→ Required work:
Each line of the data needs to be transcribed exactly.
*** Opening of Supplied data ***
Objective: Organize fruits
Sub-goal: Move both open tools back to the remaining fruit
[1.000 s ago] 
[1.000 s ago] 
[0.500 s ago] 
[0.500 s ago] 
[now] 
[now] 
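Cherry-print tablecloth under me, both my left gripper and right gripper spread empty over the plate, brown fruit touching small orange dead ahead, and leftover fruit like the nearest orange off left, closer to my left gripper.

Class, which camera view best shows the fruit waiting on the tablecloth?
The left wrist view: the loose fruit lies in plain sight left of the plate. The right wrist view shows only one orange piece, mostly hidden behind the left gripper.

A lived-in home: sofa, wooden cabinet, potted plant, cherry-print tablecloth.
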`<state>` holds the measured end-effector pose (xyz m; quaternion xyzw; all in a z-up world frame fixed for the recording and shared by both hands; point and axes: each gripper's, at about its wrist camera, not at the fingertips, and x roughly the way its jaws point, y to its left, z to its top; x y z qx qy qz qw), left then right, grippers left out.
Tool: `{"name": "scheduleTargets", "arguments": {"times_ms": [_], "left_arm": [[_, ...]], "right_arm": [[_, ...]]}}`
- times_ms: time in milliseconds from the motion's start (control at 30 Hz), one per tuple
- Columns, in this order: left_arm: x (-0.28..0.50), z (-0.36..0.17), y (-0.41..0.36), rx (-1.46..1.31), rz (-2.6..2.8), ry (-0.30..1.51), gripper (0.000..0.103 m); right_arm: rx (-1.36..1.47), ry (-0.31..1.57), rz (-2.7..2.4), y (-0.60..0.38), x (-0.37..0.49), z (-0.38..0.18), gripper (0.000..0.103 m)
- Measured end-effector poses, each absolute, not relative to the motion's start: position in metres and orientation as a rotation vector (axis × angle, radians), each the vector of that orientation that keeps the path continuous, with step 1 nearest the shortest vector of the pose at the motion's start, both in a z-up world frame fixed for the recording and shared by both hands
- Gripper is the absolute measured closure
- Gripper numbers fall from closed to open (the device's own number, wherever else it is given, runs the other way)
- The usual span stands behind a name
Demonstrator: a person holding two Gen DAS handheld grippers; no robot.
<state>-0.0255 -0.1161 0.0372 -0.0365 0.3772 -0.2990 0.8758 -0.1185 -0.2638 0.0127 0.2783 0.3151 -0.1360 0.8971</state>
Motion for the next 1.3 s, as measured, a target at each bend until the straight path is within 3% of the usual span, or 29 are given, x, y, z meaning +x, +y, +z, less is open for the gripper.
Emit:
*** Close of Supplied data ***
→ Result for this exercise:
Objective: Organize fruits
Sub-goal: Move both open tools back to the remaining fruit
[1.000 s ago] 
[1.000 s ago] 
[0.500 s ago] 
[0.500 s ago] 
[now] 
[now] 
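Cherry-print tablecloth under me, both my left gripper and right gripper spread empty over the plate, brown fruit touching small orange dead ahead, and leftover fruit like the nearest orange off left, closer to my left gripper.

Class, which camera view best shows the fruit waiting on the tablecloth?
The left wrist view: the loose fruit lies in plain sight left of the plate. The right wrist view shows only one orange piece, mostly hidden behind the left gripper.

A lived-in home: sofa, wooden cabinet, potted plant, cherry-print tablecloth.
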`<state>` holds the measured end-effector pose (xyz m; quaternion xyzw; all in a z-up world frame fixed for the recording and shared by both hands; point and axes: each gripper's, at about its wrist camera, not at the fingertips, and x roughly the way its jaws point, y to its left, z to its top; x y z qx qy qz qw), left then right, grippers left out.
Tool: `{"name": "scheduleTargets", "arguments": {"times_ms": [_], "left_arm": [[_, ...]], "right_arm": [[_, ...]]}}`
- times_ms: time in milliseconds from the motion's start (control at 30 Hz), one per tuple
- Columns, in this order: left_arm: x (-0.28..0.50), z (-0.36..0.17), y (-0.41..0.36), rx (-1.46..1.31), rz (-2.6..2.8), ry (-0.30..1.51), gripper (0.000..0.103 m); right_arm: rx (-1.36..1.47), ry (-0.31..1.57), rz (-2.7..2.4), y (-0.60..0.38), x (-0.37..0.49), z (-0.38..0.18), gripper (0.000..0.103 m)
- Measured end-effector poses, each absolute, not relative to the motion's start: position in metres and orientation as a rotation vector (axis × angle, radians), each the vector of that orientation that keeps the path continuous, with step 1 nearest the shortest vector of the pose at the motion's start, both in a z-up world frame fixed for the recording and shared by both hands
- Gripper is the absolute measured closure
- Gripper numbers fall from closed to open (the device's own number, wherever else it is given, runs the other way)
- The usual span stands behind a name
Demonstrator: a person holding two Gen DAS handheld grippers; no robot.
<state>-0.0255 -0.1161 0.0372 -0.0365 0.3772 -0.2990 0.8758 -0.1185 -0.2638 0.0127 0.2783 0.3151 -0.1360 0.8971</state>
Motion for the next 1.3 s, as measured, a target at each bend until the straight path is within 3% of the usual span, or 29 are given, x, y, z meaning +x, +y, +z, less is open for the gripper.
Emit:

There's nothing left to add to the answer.